If you provide suggestions or feedback, you grant us a perpetual, irrevocable, royalty-free license to use it without restriction or obligation to you.
7. Confidentiality
Each party may access the other’s confidential information in connection with the Services. The receiving party will use it only to exercise its rights and perform its obligations under these Terms, will protect it using at least reasonable care, and will not disclose it except to its personnel and contractors who need to know it and are bound by confidentiality obligations. This Section does not apply to information that is public through no fault of the receiving party, was lawfully known without restriction before disclosure, is independently developed, or is lawfully received from a third party. A party may disclose confidential information if required by law, using reasonable efforts to give prior notice where permitted. Confidentiality obligations continue during the term and for three (3) years after termination, except that obligations protecting trade secrets continue for as long as the information remains a trade secret.
8. Third-party services
The Services may interoperate with third-party services or require third-party software or APIs that you obtain separately. We are not responsible for third-party services, and your use of them is governed by their own terms.
9. Warranties and disclaimer
We will provide the Services using reasonable skill and care in a manner consistent with applicable industry standards. Except as expressly stated in these Terms, the Services, software, and documentation are provided “AS IS” and “AS AVAILABLE,” and we disclaim all other warranties, whether express, implied, statutory, or otherwise, including any implied warranties of merchantability, fitness for a particular purpose, title, and non-infringement, and any warranty arising from course of dealing or usage of trade. We do not warrant that the Services will be uninterrupted, error-free, or secure, that they will meet your requirements, or that verification or screening results will be accurate, complete, or sufficient for any particular purpose. Verification results are intended to support, not replace, your own judgment.
10. Limitation of liability
To the maximum extent permitted by law, neither party will be liable for any indirect, incidental, special, consequential, exemplary, or punitive damages, or for lost profits, revenue, business, goodwill, or anticipated savings, or for loss, corruption, or recovery of data, even if advised of the possibility of such damages and notwithstanding the failure of any limited remedy of its essential purpose.
Except for the Excluded Claims below, each party’s total aggregate liability arising out of or relating to these Terms will not exceed the amounts you paid or owed to us for the Services in the six (6) months immediately preceding the event giving rise to the liability.
“Excluded Claims” (not subject to the cap above) are: (a) your obligation to pay fees due; (b) your indemnification obligations under Section 11; (c) either party’s breach of its confidentiality obligations under Section 7; (d) either party’s liability for breach of the Data Processing Agreement, which is governed by the liability terms of the DPA; (e) Checktiv’s IP-infringement indemnity under Section 11.2, which is subject to the cap in the first paragraph of this Section; and (f) liability arising from a party’s gross negligence, willful misconduct, or fraud, or any liability that cannot be limited under applicable law.

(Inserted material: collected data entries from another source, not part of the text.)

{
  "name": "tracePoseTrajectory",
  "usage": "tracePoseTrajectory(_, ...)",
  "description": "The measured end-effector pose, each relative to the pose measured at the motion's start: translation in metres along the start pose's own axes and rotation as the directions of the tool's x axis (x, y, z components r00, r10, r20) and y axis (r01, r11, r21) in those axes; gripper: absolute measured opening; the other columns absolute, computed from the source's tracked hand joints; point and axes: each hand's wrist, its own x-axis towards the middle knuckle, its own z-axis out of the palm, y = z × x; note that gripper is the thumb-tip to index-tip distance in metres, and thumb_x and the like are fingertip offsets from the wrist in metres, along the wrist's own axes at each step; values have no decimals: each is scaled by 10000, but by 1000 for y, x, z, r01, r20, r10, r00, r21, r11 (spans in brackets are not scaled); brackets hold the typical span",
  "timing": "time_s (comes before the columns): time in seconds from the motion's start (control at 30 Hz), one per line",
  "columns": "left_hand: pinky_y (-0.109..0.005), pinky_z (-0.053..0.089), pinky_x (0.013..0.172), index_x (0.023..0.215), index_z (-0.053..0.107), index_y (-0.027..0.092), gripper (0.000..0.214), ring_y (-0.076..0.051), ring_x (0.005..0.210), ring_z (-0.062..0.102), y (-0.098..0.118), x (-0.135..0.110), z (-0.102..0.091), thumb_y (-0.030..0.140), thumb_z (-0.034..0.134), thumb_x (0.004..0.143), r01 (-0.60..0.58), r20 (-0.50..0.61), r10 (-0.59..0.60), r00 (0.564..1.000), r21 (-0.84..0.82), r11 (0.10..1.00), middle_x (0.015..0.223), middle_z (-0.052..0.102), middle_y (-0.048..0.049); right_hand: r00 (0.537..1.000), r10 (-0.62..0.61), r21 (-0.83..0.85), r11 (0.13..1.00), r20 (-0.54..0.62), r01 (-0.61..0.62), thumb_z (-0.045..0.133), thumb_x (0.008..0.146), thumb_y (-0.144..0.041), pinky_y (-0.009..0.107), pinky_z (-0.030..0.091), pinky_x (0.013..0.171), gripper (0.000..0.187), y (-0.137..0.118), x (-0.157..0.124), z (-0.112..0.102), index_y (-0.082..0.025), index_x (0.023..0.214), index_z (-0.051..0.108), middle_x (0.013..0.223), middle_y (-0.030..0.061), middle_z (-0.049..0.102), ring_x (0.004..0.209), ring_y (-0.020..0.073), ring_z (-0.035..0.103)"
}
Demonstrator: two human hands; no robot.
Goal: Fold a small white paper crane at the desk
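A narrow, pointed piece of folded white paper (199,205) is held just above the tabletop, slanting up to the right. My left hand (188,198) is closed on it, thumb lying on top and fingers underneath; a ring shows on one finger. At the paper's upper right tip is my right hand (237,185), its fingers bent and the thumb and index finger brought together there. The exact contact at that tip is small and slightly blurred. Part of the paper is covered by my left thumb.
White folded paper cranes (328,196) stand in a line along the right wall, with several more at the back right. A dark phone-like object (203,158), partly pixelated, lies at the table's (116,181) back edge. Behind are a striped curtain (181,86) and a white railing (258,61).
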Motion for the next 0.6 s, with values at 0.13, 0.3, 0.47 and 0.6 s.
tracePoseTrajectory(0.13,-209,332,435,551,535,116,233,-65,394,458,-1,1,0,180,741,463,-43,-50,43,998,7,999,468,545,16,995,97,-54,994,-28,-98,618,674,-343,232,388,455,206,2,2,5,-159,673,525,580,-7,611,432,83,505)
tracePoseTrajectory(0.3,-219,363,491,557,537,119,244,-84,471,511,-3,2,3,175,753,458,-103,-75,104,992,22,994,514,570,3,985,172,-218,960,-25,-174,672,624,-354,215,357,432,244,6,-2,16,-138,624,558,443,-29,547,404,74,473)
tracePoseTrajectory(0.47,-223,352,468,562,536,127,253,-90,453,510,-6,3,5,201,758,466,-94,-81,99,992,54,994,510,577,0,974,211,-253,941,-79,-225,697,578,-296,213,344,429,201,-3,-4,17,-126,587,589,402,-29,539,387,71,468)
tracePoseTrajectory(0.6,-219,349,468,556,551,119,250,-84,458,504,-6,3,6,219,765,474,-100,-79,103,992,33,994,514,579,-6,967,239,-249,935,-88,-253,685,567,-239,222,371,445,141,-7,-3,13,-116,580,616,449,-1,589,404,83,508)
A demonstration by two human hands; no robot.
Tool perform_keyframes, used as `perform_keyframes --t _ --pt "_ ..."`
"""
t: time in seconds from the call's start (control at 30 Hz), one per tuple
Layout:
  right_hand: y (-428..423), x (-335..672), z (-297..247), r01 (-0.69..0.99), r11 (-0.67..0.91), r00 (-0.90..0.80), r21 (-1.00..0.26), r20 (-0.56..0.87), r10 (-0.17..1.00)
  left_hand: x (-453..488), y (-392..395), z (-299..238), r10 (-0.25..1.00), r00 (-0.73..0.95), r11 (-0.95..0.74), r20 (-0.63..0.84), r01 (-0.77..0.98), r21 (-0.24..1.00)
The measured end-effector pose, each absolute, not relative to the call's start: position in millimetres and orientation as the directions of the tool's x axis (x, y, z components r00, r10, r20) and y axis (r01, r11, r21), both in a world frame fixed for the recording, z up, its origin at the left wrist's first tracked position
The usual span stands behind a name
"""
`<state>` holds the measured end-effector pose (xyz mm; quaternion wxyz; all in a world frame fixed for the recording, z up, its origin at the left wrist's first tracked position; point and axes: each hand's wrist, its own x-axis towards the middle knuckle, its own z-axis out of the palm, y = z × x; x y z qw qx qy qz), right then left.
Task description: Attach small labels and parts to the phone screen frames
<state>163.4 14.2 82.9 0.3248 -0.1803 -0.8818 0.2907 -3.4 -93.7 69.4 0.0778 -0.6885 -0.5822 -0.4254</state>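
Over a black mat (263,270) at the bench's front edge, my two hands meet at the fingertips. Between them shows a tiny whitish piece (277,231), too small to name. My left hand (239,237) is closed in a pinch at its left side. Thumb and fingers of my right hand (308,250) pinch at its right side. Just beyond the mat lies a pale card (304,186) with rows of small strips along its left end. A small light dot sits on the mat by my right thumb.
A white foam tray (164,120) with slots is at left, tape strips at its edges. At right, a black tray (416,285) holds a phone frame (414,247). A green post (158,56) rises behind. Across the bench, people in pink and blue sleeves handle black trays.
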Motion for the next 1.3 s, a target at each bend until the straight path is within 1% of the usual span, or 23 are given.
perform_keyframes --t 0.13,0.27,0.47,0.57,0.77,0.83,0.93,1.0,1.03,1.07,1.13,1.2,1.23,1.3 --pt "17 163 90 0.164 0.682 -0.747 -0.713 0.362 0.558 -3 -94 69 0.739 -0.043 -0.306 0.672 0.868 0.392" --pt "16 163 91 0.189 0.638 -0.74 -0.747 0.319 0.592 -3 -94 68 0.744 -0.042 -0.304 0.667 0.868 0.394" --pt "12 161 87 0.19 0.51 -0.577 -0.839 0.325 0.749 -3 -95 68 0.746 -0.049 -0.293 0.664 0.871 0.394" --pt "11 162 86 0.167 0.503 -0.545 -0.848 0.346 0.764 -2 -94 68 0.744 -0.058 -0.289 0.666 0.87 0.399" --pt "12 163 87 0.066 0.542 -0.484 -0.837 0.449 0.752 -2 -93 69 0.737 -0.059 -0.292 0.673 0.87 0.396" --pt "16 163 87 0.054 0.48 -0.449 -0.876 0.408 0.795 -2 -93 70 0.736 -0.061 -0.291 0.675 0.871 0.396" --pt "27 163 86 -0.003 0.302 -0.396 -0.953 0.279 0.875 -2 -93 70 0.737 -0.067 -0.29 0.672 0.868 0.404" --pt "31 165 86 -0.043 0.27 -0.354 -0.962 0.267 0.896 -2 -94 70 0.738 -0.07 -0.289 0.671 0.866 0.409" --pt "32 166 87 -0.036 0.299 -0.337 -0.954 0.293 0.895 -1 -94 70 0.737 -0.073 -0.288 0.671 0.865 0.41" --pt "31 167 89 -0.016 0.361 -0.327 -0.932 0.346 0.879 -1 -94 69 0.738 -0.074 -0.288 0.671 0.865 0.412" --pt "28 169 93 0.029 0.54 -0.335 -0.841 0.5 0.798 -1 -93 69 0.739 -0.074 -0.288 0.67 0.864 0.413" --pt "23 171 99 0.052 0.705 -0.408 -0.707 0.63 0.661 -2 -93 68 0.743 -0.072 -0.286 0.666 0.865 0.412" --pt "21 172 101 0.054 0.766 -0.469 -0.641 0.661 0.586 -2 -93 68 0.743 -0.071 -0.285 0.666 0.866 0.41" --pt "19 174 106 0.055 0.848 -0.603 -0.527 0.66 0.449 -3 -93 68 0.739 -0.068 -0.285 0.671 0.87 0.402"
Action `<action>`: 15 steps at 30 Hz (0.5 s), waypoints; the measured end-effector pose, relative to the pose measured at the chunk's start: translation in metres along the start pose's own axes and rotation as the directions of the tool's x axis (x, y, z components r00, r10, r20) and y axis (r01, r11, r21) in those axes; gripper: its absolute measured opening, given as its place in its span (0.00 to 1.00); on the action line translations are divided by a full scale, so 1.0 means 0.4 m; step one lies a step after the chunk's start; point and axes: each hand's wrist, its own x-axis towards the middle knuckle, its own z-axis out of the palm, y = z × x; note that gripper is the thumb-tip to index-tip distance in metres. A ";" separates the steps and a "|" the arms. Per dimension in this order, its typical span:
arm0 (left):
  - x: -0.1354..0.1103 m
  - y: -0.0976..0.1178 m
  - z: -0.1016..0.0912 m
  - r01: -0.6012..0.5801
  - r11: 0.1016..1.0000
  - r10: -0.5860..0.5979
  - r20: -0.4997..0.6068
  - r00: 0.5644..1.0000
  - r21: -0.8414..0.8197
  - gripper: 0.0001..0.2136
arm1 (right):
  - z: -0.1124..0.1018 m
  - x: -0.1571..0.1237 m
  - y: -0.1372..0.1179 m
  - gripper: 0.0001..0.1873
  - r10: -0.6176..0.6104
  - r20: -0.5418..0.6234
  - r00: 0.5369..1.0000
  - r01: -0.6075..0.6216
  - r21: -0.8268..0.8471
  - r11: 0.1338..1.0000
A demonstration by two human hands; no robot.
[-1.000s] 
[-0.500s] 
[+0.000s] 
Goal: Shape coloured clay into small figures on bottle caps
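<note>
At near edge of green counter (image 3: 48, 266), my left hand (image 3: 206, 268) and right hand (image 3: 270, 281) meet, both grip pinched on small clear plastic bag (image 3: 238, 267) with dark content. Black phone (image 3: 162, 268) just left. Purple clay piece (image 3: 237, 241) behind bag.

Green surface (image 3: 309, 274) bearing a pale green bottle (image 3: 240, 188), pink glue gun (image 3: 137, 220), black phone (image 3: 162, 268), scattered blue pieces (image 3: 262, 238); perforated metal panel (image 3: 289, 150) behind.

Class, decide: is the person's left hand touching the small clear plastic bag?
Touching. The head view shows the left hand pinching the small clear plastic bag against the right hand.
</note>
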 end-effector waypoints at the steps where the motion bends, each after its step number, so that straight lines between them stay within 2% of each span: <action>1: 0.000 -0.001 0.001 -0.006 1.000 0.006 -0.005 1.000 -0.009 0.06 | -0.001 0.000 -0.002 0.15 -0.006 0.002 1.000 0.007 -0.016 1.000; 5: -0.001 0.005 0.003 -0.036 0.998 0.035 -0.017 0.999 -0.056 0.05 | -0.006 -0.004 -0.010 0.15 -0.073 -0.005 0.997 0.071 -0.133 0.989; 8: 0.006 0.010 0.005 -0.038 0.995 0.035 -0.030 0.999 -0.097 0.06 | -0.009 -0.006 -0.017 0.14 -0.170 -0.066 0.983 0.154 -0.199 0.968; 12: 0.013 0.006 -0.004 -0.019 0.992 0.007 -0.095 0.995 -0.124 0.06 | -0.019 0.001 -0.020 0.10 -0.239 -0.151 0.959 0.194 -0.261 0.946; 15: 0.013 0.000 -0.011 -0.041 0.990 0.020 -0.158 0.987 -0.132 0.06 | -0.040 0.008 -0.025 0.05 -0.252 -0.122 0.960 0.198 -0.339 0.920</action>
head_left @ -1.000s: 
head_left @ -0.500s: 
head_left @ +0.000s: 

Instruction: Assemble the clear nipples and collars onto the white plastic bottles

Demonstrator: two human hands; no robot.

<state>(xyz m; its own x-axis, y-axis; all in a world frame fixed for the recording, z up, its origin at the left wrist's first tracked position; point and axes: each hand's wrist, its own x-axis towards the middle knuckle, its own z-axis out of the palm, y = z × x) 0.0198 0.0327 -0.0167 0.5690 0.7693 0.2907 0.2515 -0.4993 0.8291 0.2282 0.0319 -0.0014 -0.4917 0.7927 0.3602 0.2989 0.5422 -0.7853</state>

The waiver of indirect and consequential damages in the first paragraph of this Section does not apply to the Excluded Claims in (b) through (f).
11. Indemnification
11.1 Your indemnity
You will defend, indemnify, and hold harmless Checktiv and its affiliates and their respective officers, directors, employees, and agents from and against any third-party claims, and any resulting losses, damages, and reasonable legal fees, arising out of or relating to: (a) Customer Content; (b) your use of the Services in violation of these Terms or applicable law; (c) your verification workflows and your decisions or actions based on verification results, including any failure to obtain required notices or consents or to comply with the FCRA or similar laws; or (d) your breach of your representations or obligations under these Terms.
11.2 Our IP indemnity
We will defend you against any third-party claim alleging that your authorized use of the Services, as provided by us and used in accordance with these Terms, infringes that third party’s patent, copyright, or trademark or misappropriates its trade secret, and we will pay damages and reasonable legal fees finally awarded against you (or agreed in settlement) for such a claim. This obligation does not apply to claims arising from (a) Customer Content, (b) your combination of the Services with anything not provided by us, (c) your modification of the Services, (d) your use after we notified you to stop, or (e) your use in violation of these Terms or law. If the Services become, or we believe may become, subject to an infringement claim, we may at our option and expense procure the right for you to keep using them, modify or replace them to be non-infringing with materially equivalent functionality, or terminate the affected Services and refund prepaid, unused fees. This Section states your sole remedy and our entire liability for third-party IP claims. Our liability under this Section is subject to the cap in Section 10.
11.3 Procedure
The party seeking indemnity will promptly notify the other of the claim (late notice excuses the indemnifying party only to the extent it is prejudiced), will give the indemnifying party sole control of the defense and settlement (provided no settlement imposing a non-indemnified liability, admission of fault, or non-monetary obligation on the indemnified party is made without its prior written consent, not to be unreasonably withheld), and will reasonably cooperate at the indemnifying party’s expense. The indemnified party may participate with its own counsel at its own cost. Indemnity obligations are reduced to the extent the loss results from the indemnified party’s own negligence, willful misconduct, or breach.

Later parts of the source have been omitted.